BEGIN Task inputs

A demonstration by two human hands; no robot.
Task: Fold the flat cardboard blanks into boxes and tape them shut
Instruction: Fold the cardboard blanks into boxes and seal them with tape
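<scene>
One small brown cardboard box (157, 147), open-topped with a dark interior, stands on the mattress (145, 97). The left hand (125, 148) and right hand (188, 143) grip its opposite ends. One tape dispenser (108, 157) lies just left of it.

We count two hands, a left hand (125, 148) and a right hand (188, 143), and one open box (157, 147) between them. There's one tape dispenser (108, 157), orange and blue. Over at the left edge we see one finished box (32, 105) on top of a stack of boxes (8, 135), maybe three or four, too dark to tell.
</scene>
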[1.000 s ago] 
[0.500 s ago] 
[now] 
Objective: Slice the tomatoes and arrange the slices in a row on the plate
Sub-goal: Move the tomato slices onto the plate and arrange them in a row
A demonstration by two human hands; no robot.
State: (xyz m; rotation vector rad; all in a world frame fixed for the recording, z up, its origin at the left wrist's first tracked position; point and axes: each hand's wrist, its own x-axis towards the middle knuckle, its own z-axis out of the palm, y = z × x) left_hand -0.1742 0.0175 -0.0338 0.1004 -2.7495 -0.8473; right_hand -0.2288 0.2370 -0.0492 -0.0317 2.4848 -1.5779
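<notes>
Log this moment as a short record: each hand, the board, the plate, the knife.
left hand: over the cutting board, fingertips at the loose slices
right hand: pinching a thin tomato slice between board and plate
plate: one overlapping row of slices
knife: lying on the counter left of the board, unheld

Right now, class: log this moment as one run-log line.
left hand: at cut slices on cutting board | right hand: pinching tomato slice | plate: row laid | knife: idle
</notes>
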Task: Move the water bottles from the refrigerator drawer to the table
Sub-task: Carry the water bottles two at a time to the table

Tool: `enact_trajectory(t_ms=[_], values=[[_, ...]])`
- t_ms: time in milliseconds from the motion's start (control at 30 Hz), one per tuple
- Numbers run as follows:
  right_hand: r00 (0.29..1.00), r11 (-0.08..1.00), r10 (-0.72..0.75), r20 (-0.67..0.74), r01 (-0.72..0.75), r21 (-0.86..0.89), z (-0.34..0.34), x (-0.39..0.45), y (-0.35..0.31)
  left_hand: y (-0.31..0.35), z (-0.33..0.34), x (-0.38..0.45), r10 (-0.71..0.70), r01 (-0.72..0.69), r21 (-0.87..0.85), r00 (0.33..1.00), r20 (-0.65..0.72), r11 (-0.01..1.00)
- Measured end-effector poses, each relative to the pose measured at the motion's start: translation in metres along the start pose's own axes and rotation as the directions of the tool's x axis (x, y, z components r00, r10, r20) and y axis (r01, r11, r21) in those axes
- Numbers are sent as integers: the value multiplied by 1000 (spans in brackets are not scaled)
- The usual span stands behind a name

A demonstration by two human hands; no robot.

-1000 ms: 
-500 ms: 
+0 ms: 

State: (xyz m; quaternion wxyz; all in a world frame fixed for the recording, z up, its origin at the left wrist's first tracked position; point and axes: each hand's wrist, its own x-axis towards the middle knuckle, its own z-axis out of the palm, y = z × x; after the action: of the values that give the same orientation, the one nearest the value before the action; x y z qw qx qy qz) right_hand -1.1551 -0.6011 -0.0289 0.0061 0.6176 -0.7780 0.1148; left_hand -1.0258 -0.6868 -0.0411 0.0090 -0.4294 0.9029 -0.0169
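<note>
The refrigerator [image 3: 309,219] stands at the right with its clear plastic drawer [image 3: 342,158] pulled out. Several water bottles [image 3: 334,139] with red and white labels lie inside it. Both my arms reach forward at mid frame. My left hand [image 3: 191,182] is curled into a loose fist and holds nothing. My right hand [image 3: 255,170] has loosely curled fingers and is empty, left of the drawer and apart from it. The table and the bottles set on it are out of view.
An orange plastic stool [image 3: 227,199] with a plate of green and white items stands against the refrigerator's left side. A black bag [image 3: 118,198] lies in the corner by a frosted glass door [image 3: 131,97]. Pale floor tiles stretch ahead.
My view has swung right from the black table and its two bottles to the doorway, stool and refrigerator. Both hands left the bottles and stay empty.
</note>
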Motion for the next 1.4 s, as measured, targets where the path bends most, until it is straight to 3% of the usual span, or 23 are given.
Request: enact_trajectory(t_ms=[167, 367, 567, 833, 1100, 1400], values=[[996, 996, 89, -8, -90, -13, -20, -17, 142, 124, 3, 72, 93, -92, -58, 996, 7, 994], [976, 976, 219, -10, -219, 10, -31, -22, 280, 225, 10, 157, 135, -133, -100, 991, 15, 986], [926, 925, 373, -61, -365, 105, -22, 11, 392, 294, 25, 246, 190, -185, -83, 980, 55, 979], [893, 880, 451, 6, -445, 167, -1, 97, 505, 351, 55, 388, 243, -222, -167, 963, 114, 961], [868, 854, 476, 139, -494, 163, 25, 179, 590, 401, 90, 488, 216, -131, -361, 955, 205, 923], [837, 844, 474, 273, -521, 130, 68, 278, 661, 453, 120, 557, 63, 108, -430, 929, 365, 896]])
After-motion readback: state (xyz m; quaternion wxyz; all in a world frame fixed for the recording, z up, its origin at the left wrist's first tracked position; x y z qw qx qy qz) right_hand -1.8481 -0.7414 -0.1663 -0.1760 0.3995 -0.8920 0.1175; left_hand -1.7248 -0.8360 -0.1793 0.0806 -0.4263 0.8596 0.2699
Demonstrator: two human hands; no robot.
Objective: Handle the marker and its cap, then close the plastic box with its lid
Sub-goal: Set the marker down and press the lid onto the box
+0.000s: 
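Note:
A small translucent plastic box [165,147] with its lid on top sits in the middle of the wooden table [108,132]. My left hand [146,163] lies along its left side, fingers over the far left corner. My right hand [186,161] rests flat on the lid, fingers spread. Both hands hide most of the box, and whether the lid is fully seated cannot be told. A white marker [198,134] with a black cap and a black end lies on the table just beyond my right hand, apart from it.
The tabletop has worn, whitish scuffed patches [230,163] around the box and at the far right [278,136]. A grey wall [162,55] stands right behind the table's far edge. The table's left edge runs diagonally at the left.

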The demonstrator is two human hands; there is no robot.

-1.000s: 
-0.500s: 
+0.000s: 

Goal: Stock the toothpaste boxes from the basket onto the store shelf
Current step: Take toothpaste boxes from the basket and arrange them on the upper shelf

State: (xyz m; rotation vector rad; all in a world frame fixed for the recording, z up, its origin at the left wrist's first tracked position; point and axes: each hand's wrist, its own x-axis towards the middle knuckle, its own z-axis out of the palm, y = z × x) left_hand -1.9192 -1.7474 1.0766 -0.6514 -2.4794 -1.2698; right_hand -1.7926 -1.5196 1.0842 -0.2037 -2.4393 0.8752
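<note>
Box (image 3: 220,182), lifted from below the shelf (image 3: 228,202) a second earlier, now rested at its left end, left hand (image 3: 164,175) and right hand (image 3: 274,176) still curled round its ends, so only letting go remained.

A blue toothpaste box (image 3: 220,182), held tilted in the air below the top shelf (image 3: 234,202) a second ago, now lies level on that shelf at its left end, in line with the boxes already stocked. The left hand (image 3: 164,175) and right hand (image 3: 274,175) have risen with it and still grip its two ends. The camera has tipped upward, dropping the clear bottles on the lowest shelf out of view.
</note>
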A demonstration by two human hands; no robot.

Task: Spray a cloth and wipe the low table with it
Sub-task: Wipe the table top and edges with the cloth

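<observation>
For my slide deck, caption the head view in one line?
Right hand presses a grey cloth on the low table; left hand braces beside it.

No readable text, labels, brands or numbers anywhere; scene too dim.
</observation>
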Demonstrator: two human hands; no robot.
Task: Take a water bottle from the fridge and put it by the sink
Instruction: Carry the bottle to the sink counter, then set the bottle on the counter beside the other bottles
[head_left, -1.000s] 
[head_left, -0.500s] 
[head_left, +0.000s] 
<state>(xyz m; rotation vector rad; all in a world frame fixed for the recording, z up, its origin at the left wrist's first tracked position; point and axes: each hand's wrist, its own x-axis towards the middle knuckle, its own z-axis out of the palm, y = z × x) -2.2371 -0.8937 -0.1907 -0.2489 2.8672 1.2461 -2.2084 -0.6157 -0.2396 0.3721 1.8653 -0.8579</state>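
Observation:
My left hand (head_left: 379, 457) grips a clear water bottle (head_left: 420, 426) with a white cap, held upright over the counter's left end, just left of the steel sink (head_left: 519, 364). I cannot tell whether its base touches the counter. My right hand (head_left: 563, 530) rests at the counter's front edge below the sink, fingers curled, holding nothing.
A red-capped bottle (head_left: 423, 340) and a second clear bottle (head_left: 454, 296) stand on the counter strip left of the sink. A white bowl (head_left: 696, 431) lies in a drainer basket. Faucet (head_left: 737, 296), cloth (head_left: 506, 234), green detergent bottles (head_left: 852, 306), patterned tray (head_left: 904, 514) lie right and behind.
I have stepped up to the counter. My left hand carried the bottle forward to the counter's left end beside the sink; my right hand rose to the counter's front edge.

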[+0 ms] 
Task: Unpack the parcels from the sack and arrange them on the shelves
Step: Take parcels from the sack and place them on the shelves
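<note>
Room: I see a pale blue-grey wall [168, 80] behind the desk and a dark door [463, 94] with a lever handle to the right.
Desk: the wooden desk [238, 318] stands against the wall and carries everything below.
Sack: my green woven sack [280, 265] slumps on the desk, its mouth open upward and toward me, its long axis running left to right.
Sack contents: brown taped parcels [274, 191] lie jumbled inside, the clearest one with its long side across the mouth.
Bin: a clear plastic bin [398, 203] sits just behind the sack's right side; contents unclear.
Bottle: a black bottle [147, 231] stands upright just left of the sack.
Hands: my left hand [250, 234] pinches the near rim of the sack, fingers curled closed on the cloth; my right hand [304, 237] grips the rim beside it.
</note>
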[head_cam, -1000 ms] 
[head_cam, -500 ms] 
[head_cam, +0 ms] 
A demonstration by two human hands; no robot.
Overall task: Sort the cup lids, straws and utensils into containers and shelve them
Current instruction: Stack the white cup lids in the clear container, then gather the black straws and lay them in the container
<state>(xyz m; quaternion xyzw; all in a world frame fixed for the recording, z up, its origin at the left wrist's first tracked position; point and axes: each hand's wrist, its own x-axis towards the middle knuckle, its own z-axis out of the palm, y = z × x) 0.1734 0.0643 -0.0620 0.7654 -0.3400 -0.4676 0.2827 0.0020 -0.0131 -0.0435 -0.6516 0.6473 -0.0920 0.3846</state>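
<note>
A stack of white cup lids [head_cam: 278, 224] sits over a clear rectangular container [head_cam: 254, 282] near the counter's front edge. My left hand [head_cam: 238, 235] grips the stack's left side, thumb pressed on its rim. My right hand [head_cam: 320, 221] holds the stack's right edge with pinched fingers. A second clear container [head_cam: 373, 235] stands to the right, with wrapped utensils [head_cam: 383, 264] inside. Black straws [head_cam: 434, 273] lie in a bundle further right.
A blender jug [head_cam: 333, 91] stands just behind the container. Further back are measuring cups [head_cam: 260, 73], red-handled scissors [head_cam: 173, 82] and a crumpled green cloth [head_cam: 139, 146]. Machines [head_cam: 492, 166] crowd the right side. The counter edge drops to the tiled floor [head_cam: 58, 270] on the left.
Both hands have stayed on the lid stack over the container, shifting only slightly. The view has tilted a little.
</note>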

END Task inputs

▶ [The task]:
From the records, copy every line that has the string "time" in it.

▶ [Exercise solution]:
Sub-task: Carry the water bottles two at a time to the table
- t_ms: time in milliseconds from the motion's start (control at 30 Hz), one per tuple

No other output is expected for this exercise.